__Task directions__: The response should consist of every line below, restated exactly, with no pictures.
### Supplied data ###
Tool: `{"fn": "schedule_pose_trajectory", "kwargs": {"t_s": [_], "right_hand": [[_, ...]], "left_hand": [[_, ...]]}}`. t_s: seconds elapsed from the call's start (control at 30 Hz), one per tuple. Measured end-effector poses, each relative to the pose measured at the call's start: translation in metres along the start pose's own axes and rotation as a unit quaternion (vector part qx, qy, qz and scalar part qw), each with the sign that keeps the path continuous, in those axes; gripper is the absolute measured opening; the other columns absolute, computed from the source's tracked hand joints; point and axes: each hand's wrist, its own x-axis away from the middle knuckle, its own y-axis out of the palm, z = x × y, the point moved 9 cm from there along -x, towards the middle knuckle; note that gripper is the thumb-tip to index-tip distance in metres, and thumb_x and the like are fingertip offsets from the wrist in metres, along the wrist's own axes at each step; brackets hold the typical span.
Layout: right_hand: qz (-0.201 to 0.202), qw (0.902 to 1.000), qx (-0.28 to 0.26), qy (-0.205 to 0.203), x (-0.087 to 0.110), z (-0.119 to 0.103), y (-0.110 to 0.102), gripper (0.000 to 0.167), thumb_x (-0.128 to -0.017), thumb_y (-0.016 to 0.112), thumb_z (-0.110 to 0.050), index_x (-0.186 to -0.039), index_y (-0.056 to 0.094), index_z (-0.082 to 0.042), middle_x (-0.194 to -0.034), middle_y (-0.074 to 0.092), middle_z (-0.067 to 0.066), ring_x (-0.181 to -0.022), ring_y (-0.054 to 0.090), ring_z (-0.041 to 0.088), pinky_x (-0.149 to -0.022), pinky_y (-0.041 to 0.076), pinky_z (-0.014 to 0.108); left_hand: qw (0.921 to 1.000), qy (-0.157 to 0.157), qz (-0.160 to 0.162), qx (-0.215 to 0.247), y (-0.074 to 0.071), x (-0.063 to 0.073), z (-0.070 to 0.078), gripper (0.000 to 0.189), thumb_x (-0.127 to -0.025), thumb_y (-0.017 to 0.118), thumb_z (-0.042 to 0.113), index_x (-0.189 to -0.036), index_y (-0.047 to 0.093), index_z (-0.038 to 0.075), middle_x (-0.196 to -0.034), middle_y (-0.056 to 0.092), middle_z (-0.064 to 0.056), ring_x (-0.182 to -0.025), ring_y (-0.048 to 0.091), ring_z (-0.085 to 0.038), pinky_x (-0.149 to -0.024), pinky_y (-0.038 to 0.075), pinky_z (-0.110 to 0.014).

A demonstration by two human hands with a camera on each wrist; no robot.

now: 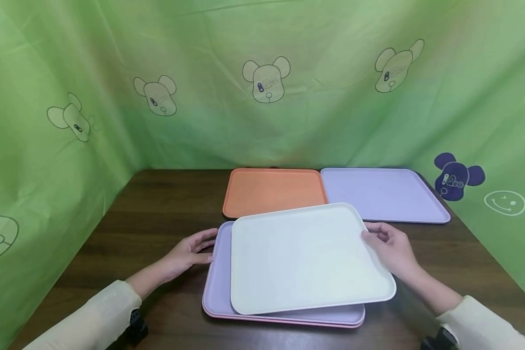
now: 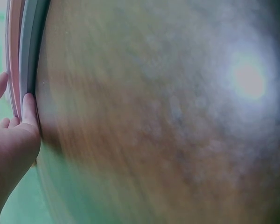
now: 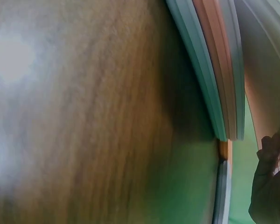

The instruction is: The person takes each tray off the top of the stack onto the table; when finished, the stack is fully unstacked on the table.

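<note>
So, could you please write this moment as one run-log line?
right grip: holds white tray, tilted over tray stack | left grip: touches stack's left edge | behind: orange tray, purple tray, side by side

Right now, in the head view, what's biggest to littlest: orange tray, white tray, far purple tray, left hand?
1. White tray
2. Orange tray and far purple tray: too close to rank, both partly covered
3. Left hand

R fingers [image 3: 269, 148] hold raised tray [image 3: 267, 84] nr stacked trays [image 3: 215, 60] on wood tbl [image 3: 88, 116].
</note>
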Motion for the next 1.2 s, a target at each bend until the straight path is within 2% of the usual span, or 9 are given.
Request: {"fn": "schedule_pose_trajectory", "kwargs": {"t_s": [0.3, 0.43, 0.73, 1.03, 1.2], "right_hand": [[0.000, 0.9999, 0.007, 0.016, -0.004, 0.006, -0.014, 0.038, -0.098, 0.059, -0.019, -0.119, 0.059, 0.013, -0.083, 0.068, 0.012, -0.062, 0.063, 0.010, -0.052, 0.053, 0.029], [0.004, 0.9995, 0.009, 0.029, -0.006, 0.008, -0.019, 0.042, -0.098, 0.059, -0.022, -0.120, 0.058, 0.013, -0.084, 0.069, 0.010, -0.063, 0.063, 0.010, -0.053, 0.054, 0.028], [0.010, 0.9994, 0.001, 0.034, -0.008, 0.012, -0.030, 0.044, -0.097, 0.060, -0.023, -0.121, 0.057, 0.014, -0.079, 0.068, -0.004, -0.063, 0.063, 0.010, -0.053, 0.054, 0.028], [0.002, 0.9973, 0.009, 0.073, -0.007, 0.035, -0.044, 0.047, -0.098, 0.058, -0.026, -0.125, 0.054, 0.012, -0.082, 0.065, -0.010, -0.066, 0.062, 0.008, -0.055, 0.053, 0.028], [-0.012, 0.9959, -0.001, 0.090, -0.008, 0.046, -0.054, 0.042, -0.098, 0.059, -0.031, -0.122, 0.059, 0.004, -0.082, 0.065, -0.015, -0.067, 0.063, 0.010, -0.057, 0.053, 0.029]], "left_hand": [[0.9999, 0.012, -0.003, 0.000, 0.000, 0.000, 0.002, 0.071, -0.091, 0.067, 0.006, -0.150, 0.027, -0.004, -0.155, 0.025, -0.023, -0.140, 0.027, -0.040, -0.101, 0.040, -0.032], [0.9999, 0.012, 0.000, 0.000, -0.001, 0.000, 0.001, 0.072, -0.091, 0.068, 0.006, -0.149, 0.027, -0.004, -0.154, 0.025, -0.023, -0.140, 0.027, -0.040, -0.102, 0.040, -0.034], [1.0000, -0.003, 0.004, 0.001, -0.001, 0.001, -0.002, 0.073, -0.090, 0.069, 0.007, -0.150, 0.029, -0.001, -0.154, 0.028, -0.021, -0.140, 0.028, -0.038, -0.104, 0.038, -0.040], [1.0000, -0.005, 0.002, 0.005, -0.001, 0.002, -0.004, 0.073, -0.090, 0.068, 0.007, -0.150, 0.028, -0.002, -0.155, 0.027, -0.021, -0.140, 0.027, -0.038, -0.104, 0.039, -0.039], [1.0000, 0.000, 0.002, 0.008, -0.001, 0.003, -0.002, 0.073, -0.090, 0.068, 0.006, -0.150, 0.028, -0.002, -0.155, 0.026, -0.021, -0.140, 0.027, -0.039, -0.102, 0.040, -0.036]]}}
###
__Task response__:
Tool: `{"fn": "schedule_pose_trajectory", "kwargs": {"t_s": [_], "right_hand": [[_, ...]], "left_hand": [[_, ...]]}}`. t_s: seconds elapsed from the call's start (control at 30 Hz), one per tuple. Measured end-effector poses, each relative to the pose measured at the call's start: translation in metres along the start pose's own axes and rotation as a unit quaternion (vector part qx, qy, qz and scalar part qw), each with the sign that keeps the path continuous, in those axes; gripper is the absolute measured opening; the other columns absolute, computed from the source's tracked hand joints; point and axes: each hand's wrist, its own x-axis away from the middle knuckle, its own y-axis out of the palm, z = x × y, the point moved 9 cm from there along -x, towards the middle knuckle; note that gripper is the thumb-tip to index-tip distance in metres, and thumb_x and the like are fingertip offsets from the wrist in metres, along the wrist's own axes at each step; brackets hold the typical span.
Layout: right_hand: qz (-0.201 to 0.202), qw (0.902 to 1.000), qx (-0.28 to 0.26), qy (-0.205 to 0.203), x (-0.087 to 0.110), z (-0.119 to 0.103), y (-0.110 to 0.102), gripper (0.000 to 0.167), thumb_x (-0.128 to -0.017), thumb_y (-0.016 to 0.112), thumb_z (-0.110 to 0.050), index_x (-0.186 to -0.039), index_y (-0.056 to 0.094), index_z (-0.082 to 0.042), middle_x (-0.194 to -0.034), middle_y (-0.074 to 0.092), middle_z (-0.067 to 0.066), ring_x (-0.181 to -0.022), ring_y (-0.054 to 0.090), ring_z (-0.041 to 0.088), pinky_x (-0.149 to -0.022), pinky_y (-0.041 to 0.076), pinky_z (-0.014 to 0.108); left_hand: qw (0.921 to 1.000), qy (-0.157 to 0.157), qz (-0.160 to 0.162), qx (-0.215 to 0.247), y (-0.074 to 0.071), x (-0.063 to 0.073), z (-0.070 to 0.078), gripper (0.000 to 0.189), thumb_x (-0.127 to -0.025), thumb_y (-0.017 to 0.118), thumb_z (-0.042 to 0.113), index_x (-0.189 to -0.036), index_y (-0.047 to 0.093), index_z (-0.038 to 0.075), middle_x (-0.196 to -0.034), middle_y (-0.056 to 0.092), middle_z (-0.064 to 0.056), ring_x (-0.182 to -0.025), ring_y (-0.048 to 0.091), ring_z (-0.085 to 0.038), pinky_x (-0.149 to -0.024), pinky_y (-0.038 to 0.075), pinky_z (-0.110 to 0.014).

A demonstration by two human hands with a camera on each wrist; no robot.

now: 
now: 
now: 

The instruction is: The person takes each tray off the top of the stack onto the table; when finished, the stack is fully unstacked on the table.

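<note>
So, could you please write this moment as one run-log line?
right grip: holds white tray, tilted over tray stack | left grip: touches stack's left edge | behind: orange tray, purple tray, side by side

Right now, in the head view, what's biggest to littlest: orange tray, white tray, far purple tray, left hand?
1. White tray
2. Orange tray and far purple tray: too close to rank, both partly covered
3. Left hand

R fingers [image 3: 269, 148] hold raised tray [image 3: 267, 84] nr stacked trays [image 3: 215, 60] on wood tbl [image 3: 88, 116].
</note>
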Motion for the next 1.2 s, a target at each bend until the straight path is within 2% of the usual span, or 9 are given.
Request: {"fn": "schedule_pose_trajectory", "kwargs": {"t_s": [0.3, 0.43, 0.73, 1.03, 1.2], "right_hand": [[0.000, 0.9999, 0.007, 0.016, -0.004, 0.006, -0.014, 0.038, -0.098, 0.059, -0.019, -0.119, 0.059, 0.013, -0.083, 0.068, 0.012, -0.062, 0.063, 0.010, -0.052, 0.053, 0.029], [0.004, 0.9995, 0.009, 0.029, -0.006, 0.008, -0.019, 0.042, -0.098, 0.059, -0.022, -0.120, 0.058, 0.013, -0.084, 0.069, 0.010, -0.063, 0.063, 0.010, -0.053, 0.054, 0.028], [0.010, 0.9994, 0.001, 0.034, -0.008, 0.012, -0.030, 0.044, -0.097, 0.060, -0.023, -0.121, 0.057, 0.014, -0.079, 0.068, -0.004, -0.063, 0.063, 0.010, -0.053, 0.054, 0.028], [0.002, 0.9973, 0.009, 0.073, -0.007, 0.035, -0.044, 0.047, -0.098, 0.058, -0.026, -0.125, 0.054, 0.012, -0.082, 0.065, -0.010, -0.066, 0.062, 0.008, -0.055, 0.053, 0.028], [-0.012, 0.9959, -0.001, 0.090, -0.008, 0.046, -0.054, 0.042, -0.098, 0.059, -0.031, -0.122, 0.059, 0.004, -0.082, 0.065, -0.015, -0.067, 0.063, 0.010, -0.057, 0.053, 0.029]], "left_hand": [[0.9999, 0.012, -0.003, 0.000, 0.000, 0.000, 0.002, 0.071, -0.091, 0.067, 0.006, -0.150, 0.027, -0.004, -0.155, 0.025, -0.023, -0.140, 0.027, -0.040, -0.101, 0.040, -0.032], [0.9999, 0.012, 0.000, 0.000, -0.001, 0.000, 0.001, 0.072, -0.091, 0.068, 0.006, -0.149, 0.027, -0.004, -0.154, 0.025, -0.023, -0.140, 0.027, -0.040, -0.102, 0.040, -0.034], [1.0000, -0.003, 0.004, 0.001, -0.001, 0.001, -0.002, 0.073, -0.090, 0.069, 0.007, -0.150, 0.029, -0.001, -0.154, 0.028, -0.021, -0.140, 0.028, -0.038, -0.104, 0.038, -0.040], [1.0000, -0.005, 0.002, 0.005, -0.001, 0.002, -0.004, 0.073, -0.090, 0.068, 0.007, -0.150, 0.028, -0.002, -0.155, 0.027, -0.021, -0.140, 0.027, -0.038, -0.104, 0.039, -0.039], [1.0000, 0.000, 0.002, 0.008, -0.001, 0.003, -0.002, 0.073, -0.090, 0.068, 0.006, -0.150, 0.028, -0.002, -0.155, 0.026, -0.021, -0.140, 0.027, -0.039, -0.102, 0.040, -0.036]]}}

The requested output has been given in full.